Source data
++++++++++++++++++++
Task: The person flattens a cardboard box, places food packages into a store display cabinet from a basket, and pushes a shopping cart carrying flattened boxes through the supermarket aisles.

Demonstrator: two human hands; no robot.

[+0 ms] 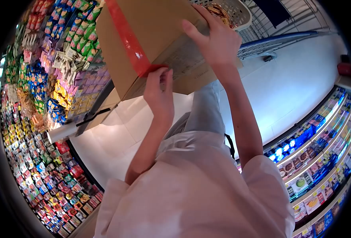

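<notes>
A large brown cardboard box (163, 27) is tilted in front of me, with a strip of red tape (129, 41) running over its top face and down past the near edge. At that edge my left hand (159, 93) pinches the end of the tape, its fingers closed. My right hand (219, 41) rests on the right side of the box, fingers stretched along it and thumb apart. Printing on the box's side is too blurred to read.
A light basket (245, 16) with small wrapped packets stands behind the box, beside a wire shopping cart (302, 20). Snack-packet shelves (74, 35) rise at the left; lit product shelves (314, 166) curve along the right. Pale floor (286, 95) lies between.
</notes>
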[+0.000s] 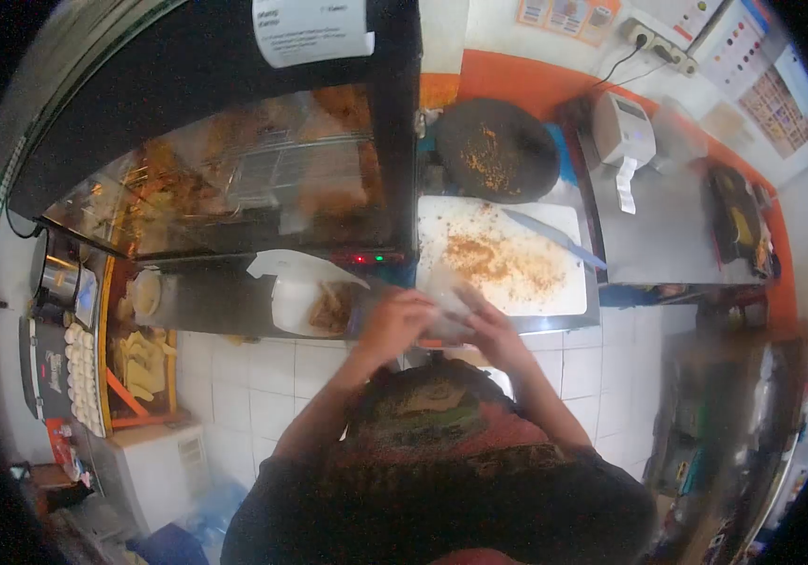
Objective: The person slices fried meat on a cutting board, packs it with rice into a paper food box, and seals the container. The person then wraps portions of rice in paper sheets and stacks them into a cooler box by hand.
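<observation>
My left hand [396, 325] and my right hand [496, 334] are close together at the counter's front edge, in front of my body. Both have bent fingers closed on a thin, see-through plastic bag [448, 299], which is blurred. Just beyond my hands lies a white cutting board [554, 282] strewn with brown crumbs. A knife [554, 238] rests across its far right corner, the handle pointing right. Left of my left hand, an open white takeaway box [293, 299] holds a piece of brown food [328, 309].
A dark round board [507, 155] with crumbs stands behind the cutting board. At the back right is a white label printer [623, 132] with paper hanging out. A glass display case [234, 179] rises at the left. Egg trays [82, 377] are further left.
</observation>
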The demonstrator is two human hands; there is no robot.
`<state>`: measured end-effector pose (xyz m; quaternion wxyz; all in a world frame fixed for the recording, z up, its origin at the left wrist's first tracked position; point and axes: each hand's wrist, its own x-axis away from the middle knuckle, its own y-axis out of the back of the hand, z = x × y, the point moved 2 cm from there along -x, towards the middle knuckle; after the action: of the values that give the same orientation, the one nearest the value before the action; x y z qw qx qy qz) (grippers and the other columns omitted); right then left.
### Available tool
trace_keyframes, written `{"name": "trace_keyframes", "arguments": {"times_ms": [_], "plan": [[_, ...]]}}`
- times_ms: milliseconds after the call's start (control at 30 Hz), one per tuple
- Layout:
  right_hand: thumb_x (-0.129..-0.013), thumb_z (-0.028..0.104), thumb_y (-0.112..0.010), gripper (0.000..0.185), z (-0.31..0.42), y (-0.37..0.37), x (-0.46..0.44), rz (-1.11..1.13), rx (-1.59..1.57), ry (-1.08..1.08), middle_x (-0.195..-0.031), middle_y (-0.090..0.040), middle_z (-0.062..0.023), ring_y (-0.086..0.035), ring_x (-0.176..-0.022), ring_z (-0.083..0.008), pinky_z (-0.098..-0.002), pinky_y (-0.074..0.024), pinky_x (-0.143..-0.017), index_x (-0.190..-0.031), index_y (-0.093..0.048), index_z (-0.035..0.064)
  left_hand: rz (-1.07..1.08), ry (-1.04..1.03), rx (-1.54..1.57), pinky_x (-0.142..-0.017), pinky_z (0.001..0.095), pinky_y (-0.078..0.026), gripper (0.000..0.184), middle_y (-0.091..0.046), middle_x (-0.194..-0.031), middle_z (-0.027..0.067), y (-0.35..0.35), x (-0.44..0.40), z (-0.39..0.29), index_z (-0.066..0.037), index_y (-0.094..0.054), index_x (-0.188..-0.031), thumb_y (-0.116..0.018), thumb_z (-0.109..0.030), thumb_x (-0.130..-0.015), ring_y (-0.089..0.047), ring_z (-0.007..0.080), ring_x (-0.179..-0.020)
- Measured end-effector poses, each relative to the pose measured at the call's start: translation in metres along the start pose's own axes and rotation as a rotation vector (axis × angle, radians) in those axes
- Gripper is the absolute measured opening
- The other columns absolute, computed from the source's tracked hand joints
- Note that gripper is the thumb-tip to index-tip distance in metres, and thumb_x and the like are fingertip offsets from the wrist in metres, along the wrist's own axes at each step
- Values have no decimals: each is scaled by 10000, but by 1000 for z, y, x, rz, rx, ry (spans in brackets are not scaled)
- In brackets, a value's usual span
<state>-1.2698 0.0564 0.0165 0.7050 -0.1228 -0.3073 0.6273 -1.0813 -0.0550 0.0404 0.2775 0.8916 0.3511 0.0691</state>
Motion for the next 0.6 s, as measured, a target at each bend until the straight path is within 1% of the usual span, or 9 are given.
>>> {"name": "trace_keyframes", "arguments": {"times_ms": [67, 100, 200, 267, 333, 400, 433, 500, 600], "plan": [[-939, 227, -650, 513, -19, 9, -32, -42, 123, 15, -1241, -613, -144, -609, -1102, -262, -416, -528, -892, -1379, -495, 14, 18, -67, -93, -976, 390, -465, 240, -650, -1182, 118, -29, -12, -22, -38, -703, -1108, -656, -90, -878, -586, 271, -1124], [-930, 117, -632, 270, -16, 13, -46, -164, 75, 2, -1052, -674, -92, -648, -936, -207, -367, -540, -821, -1169, -644, -7, 50, -139, -180, -1021, 399, -445, 297, -618, -1257, 130, -34, -18, -29, -47, -679, -1164, -649, -81, -871, -562, 295, -1183], [-904, 52, -607, 188, 17, 27, -88, -414, 224, 284, -995, -695, -100, -660, -907, -223, -345, -529, -811, -1065, -684, -9, -229, -157, -97, -975, 382, -475, 405, -603, -1259, 138, -13, -23, -40, -39, -625, -1242, -599, -4, -839, -583, 332, -1111], [-885, 51, -600, 193, 45, 35, -125, -595, 720, 607, -1009, -690, -130, -663, -885, -273, -327, -517, -812, -1043, -692, -10, -488, 45, -113, -1022, 393, -450, 460, -569, -1308, 169, 12, -18, -30, -38, -565, -1313, -591, 10, -856, -552, 305, -1199], [-910, 94, -631, 186, 44, 52, -187, -473, 1037, 894, -1058, -684, -186, -650, -1004, -315, -417, -502, -899, -1021, -682, -45, -585, 175, -110, -1049, 396, -432, 509, -515, -1387, 183, 28, -15, -23, -41, -510, -1373, -599, -5, -873, -518, 288, -1258], [-904, 145, -638, 216, 8, 86, -252, -405, 1216, 782, -1068, -675, -204, -627, -1024, -359, -436, -487, -929, -1030, -684, -24, -914, 187, 39, -1143, 433, -308, 701, -238, -1594, 107, 45, -22, -27, -102, -296, -1522, -605, -21, -898, -366, 287, -1395], [-898, 195, -645, 247, -2, 96, -273, -342, 1400, 676, -1078, -666, -223, -604, -1044, -404, -455, -472, -958, -1039, -686, -3, -920, 193, 27, -1143, 433, -308, 701, -238, -1594, 107, 48, -26, -23, -102, -296, -1522, -605, -21, -898, -366, 287, -1395], [-898, 239, -635, 297, 1, 112, -289, -306, 1550, 474, -1087, -660, -235, -596, -1056, -419, -440, -469, -969, -1089, -678, 17, -825, 154, 8, -1180, 430, -228, 891, 19, -1641, 155, 55, -37, -13, -101, -86, -1573, -658, -28, -893, -121, 297, -1504], [-916, 330, -591, 404, -14, 128, -298, -276, 1724, 254, -1116, -657, -249, -585, -1109, -425, -423, -453, -994, -1228, -648, 80, -757, 80, 156, -1194, 447, -165, 991, 146, -1633, 137, 45, -56, -12, -123, 24, -1575, -668, 1, -876, 43, 283, -1510]]}}
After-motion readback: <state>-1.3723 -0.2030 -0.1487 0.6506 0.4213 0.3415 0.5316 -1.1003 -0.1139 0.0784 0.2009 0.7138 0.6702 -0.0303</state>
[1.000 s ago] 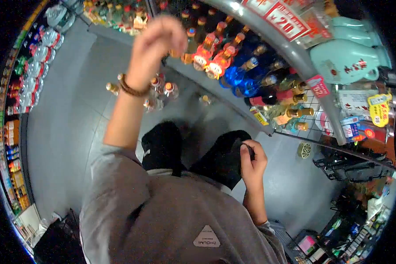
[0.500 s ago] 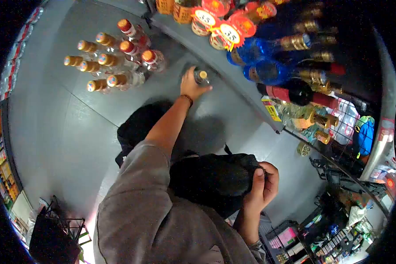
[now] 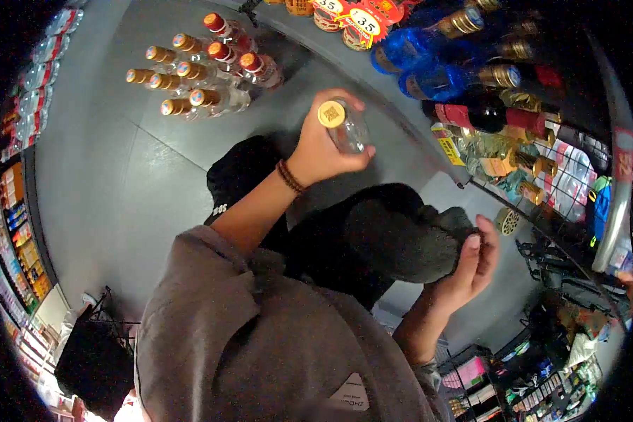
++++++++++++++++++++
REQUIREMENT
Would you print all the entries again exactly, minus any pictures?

RESULT OF THE EXERCISE
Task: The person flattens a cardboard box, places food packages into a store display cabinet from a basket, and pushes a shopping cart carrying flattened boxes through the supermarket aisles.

Demonstrator: two human hands; no robot.

[+0 ms] 

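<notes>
A large brown cardboard box (163, 27) is tilted in front of me, with a strip of red tape (129, 41) running over its top face and down past the near edge. At that edge my left hand (159, 93) pinches the end of the tape, its fingers closed. My right hand (219, 41) rests on the right side of the box, fingers stretched along it and thumb apart. Printing on the box's side is too blurred to read.
A light basket (245, 16) with small wrapped packets stands behind the box, beside a wire shopping cart (302, 20). Snack-packet shelves (74, 35) rise at the left; lit product shelves (314, 166) curve along the right. Pale floor (286, 95) lies between.
</notes>
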[+0.000s] 
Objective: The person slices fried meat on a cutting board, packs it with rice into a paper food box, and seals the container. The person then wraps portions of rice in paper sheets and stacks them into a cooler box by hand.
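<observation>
My left hand [396, 325] and my right hand [496, 334] are close together at the counter's front edge, in front of my body. Both have bent fingers closed on a thin, see-through plastic bag [448, 299], which is blurred. Just beyond my hands lies a white cutting board [554, 282] strewn with brown crumbs. A knife [554, 238] rests across its far right corner, the handle pointing right. Left of my left hand, an open white takeaway box [293, 299] holds a piece of brown food [328, 309].
A dark round board [507, 155] with crumbs stands behind the cutting board. At the back right is a white label printer [623, 132] with paper hanging out. A glass display case [234, 179] rises at the left. Egg trays [82, 377] are further left.
</observation>
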The demonstrator is two human hands; there is no robot.
`<state>`: measured end-effector pose (xyz m; quaternion wxyz; all in a world frame fixed for the recording, z up, its origin at the left wrist's first tracked position; point and axes: each hand's wrist, its own x-axis away from the middle knuckle, its own y-axis out of the back of the hand, z = x × y, the point moved 2 cm from there along -x, towards the middle knuckle; after the action: of the values that give the same orientation, the one nearest the value before the action; x y z qw qx qy qz) (grippers and the other columns omitted); right then left.
### Available tool
trace_keyframes, written `{"name": "trace_keyframes", "arguments": {"times_ms": [_], "plan": [[_, ...]]}}`
- times_ms: milliseconds after the call's start (control at 30 Hz), one per tuple
- Layout:
  right_hand: thumb_x (-0.129..-0.013), thumb_z (-0.028..0.104), thumb_y (-0.112..0.010), gripper (0.000..0.185), z (-0.31..0.42), y (-0.37..0.37), x (-0.46..0.44), rz (-1.11..1.13), rx (-1.59..1.57), ry (-1.08..1.08), middle_x (-0.195..-0.031), middle_y (-0.090..0.040), middle_z (-0.062..0.023), ring_y (-0.086..0.035), ring_x (-0.176..-0.022), ring_z (-0.083..0.008), pinky_z (-0.098..-0.002), pinky_y (-0.074..0.024), pinky_x (-0.143..-0.017), index_x (-0.190..-0.031), index_y (-0.093..0.048), index_z (-0.035..0.064)
  left_hand: rz (-1.07..1.08), ry (-1.04..1.03), rx (-1.54..1.57), pinky_x (-0.142..-0.017), pinky_z (0.001..0.095), pinky_y (-0.078..0.026), gripper (0.000..0.184), middle_y (-0.091..0.046), middle_x (-0.194..-0.031), middle_z (-0.027..0.067), y (-0.35..0.35), x (-0.44..0.40), z (-0.39..0.29), index_z (-0.066..0.037), index_y (-0.094..0.054), index_x (-0.188..-0.031), thumb_y (-0.116..0.018), thumb_z (-0.109..0.030), thumb_x (-0.130..-0.015), ring_y (-0.089..0.047), ring_z (-0.007..0.080), ring_x (-0.179..-0.020)
- Measured end-effector poses, each relative to the pose measured at the call's start: translation in metres along the start pose's own axes and rotation as a rotation vector (axis × angle, radians) in those axes
- Gripper is the absolute measured opening
- The other columns absolute, computed from the source's tracked hand joints
- Note that gripper is the thumb-tip to index-tip distance in metres, and thumb_x and the like are fingertip offsets from the wrist in metres, along the wrist's own axes at each step
- Values have no decimals: each is scaled by 10000, but by 1000 for z, y, x, rz, rx, ry (spans in brackets are not scaled)
- In brackets, a value's usual span
<state>-1.2698 0.0564 0.0165 0.7050 -0.1228 -0.3073 0.6273 -1.0813 -0.0550 0.0404 0.2775 0.8916 0.3511 0.0691</state>
Motion for the next 0.6 s, as measured, a target at each bend until the straight path is within 1% of the usual span, or 9 are given.
>>> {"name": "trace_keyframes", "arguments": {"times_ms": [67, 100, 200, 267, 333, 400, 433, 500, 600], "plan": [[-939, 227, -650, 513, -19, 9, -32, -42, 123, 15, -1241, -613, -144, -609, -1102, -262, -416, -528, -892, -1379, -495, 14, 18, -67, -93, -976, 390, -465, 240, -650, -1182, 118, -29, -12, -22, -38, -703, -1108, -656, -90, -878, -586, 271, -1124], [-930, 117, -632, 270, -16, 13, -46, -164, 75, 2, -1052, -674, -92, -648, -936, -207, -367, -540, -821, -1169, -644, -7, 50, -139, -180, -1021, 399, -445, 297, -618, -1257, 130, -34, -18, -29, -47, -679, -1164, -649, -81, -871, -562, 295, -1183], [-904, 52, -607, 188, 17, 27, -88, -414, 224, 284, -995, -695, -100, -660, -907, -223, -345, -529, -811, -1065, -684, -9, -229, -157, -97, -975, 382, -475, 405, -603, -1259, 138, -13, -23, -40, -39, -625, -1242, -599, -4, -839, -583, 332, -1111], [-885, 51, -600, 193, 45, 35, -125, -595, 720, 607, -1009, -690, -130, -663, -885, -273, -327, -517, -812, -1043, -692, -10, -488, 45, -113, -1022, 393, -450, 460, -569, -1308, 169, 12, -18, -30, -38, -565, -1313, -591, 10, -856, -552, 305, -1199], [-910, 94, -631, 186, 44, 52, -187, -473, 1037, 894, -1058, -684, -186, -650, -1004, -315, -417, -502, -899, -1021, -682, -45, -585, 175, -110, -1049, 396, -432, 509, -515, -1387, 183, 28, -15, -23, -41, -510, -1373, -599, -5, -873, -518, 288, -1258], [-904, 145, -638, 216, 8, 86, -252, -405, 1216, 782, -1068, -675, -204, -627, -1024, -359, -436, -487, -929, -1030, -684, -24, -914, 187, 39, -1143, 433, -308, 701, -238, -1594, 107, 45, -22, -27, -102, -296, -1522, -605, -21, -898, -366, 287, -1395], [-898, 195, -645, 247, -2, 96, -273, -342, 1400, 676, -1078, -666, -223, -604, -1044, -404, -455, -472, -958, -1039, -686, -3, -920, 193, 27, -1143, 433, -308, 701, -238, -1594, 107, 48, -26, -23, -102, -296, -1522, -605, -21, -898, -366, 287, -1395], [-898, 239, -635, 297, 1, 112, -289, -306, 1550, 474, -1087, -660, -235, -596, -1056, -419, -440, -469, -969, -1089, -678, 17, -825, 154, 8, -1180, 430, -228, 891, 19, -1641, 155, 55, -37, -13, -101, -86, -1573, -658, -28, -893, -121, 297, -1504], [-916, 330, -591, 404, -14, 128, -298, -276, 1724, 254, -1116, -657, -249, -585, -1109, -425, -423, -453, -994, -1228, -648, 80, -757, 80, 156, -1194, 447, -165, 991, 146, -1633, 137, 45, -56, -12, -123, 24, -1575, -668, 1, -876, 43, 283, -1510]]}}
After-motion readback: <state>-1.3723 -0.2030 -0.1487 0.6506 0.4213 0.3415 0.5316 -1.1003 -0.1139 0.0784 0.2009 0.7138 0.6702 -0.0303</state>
[1.000 s ago] 
[0.500 s ago] 
[now] 

The exercise contains nothing more.